Post-Modern Prognosticators: 27 Things I Learned From Watching Demolition Man

…I’m the enemy. Cause I like to think, I like to read. I’m into freedom of speech and freedom of choice. I’m the kind if guy who wants to sit in a greasy spoon and think, “Gee, should I have the T-bone steak or the jumbo rack of barbecued ribs with the side order of gravy fries?” I want high cholesterol. I want to eat bacon, butter and buckets of cheese, okay? I want to smoke a Cuban cigar the size of Cincinnati in a non-smoking section. I wanna run through the streets naked with green Jello all over my body reading Playboy magazine. Why? Because I suddenly might feel the need to. Okay, pal? I’ve seen the future, you know what it is? It’s a 47-year-old virgin sittin’ around in his beige pajamas, drinking a banana-broccoli shake singing, “I’m an Oscar-Meyer Wiener.”
– Edgar Friendly, 2032

In 1993, the cinematic masterpiece, “Demolition Man” made some predictions about what life might be like in the future. It didn’t occur to 27-years-younger me just how accurate those predictions would be… without further adieu, here’s 27 things I learned from watching Demolition Man:

  1. If you’re short on toilet paper, just violate the verbal morality statute!
  2. If you live in a socialist utopia, homeless people will steal all your food
  3. Taco Bell will be the only restaurant to survive the Franchise Wars
  4. John Spartan doesn’t know how to use the Three Sea Shells (I could see where that might be confusing)
  5. Burning buildings are a good indicator that bad guys are nearby
  6. Police are no longer equipped to handle this level of violence

    Behind me is Simon Phoenix’s lair in what appears to be a mostly peaceful protest.
  7. We shouldn’t ask where the meat comes from…
  8. Rat burgers aren’t bad…
  9. In fact, you should be out there hunting rats instead of begging for vegan meat-alternatives (you can thank me later)
  10. Don’t face-time naked unless you’re sure you are calling the right number
  11. Commercials will infiltrate every popular media. Today you can pay to opt out, tomorrow it will be compulsory, and you’ll learn to like it!
  12. Social distancing stops the spread of STDs, the hunka-chunka and other recreational activities
  13. Sandra Bullock enjoys VR sex (presumably with hot anime girls, but will make an exception for John Spartan)
  14. In the future, all meetings will be video conference screens staring at other video conference screens
  15. Wait a minute, this is the future, where are all the phaser guns?
  16. Cars drive themselves (into walls, people and oncoming traffic)
  17. You are an incredibly sensitive man, who inspires joy-joy feelings in all those around you
  18. In the future, there is no more sarcasm
  19. Accusing the savior of your city of being in league with a multi-murder-death-killer is rude
  20. Sewers smell like biscuits ‘n gravy
  21. To catch a multiple murder-death-killer, you just wait around for him to kill another person so you’ll know exactly where to pounce!
  22. John Spartan likes the Chief’s plan
  23. Cocteau reminds Wesley Snipes of an Evil Mr. Rogers
  24. Sylvester Stallone is neither a blow-up-the-bad-guy-with-a-happy-grin-he-man type nor a moody-troubled-past-gunslinger-who-only-draws-when-he-must type
  25. I forgot to say, “Simon Says!”
  26. When you come out of cryo-prison, the first thing you’ll want to do is knit
  27. You can’t take away people’s right to be assholes!

…A Few More Words…

It’s hard to believe that it’s been almost a year since the anniversary of when it all went down.
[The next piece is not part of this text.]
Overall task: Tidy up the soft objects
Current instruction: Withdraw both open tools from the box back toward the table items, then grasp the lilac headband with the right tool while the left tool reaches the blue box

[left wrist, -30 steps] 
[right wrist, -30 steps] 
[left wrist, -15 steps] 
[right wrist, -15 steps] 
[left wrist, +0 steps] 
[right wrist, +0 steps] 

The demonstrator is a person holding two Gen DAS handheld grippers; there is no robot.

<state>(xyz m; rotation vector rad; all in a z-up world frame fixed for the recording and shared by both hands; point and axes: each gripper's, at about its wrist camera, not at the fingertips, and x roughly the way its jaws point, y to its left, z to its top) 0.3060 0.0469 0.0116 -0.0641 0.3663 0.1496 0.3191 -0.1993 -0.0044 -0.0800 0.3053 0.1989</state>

There have been a lot of new and exciting changes in my life, things I’ve working for and toward for many years are starting to come to fruition. Success is something to be proud of, to enjoy, to look forward to. This seems (to me) to be the natural order of things but that just isn’t true for everyone.

Some people fear success – are terrified of it in fact. They don’t believe they deserve it, they don’t think they can hold on to it – it makes them feel vulnerable;  the more you have the more that can be taken away.

When he first told me about how he burned his school laptop in a bonfire, I assumed this was a triumphant middle finger to the establishment he’d grown disillusioned with. I never recognized it for what it really was – an offering to Damocles, and a cry for help…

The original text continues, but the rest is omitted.